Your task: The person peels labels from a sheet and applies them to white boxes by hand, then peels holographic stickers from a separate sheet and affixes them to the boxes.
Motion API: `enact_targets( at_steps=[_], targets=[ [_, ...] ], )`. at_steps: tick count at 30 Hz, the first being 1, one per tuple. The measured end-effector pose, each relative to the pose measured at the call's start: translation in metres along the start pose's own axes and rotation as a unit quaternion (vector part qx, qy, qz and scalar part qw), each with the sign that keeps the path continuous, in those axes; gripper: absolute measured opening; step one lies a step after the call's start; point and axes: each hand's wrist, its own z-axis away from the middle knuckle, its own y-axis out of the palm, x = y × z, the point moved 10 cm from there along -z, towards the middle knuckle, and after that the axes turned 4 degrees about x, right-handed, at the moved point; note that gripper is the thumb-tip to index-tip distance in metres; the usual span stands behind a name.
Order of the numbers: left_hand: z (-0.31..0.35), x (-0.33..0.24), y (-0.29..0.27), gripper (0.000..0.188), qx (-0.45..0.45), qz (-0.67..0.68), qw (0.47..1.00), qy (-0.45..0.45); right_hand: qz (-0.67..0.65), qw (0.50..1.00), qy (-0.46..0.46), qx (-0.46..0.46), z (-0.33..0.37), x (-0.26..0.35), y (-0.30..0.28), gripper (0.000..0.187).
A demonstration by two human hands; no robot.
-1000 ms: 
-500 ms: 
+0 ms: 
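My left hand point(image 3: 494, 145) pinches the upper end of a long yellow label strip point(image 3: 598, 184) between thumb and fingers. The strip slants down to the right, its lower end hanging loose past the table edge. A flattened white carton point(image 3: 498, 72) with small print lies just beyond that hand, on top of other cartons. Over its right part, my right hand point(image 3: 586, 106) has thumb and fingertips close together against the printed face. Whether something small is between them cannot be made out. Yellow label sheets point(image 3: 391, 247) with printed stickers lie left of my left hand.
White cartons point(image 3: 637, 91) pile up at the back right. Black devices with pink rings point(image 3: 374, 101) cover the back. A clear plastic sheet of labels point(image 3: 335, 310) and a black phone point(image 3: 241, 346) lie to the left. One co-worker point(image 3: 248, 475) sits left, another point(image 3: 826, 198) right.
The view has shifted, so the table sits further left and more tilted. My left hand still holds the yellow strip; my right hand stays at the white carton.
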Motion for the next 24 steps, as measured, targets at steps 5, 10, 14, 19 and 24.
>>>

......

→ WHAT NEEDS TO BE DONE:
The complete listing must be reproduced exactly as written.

→ TASK ANSWER:
Your task: The person peels labels from a sheet and applies them to white boxes by hand, then peels holographic stickers from a separate sheet and affixes them to the boxes.
Motion API: `enact_targets( at_steps=[_], targets=[ [_, ...] ], )`. at_steps: tick count at 30 Hz, the first being 1, one per tuple. The measured end-effector pose, each relative to the pose measured at the call's start: translation in metres along the start pose's own axes and rotation as a unit quaternion (vector part qx, qy, qz and scalar part qw), each with the sign that keeps the path continuous, in those axes; gripper: absolute measured opening; step one lies a step after the call's start; point and axes: each hand's wrist, its own z-axis away from the middle knuckle, its own y-axis out of the palm, x = y × z, the point moved 10 cm from there along -z, towards the middle knuckle, and after that the axes turned 4 degrees about x, right-handed, at the moved point; note that gripper is the thumb-tip to index-tip distance in metres; the usual span stands behind a name.
Order of the numbers: left_hand: z (-0.31..0.35), x (-0.33..0.24), y (-0.29..0.27), gripper (0.000..0.188), qx (-0.45..0.45), qz (-0.67..0.68), qw (0.47..1.00), qy (-0.45..0.45); right_hand: qz (-0.67..0.65), qw (0.50..1.00), qy (-0.46..0.46), qx (-0.46..0.46), z (-0.33..0.37), x (-0.26..0.35), y (-0.30..0.28), gripper (0.000..0.187).
A demonstration by two human hands; no robot.
-1000 ms: 
-500 ms: 
+0 ms: 
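My left hand point(image 3: 494, 145) pinches the upper end of a long yellow label strip point(image 3: 598, 184) between thumb and fingers. The strip slants down to the right, its lower end hanging loose past the table edge. A flattened white carton point(image 3: 498, 72) with small print lies just beyond that hand, on top of other cartons. Over its right part, my right hand point(image 3: 586, 106) has thumb and fingertips close together against the printed face. Whether something small is between them cannot be made out. Yellow label sheets point(image 3: 391, 247) with printed stickers lie left of my left hand.
White cartons point(image 3: 637, 91) pile up at the back right. Black devices with pink rings point(image 3: 374, 101) cover the back. A clear plastic sheet of labels point(image 3: 335, 310) and a black phone point(image 3: 241, 346) lie to the left. One co-worker point(image 3: 248, 475) sits left, another point(image 3: 826, 198) right.
The view has shifted, so the table sits further left and more tilted. My left hand still holds the yellow strip; my right hand stays at the white carton.
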Motion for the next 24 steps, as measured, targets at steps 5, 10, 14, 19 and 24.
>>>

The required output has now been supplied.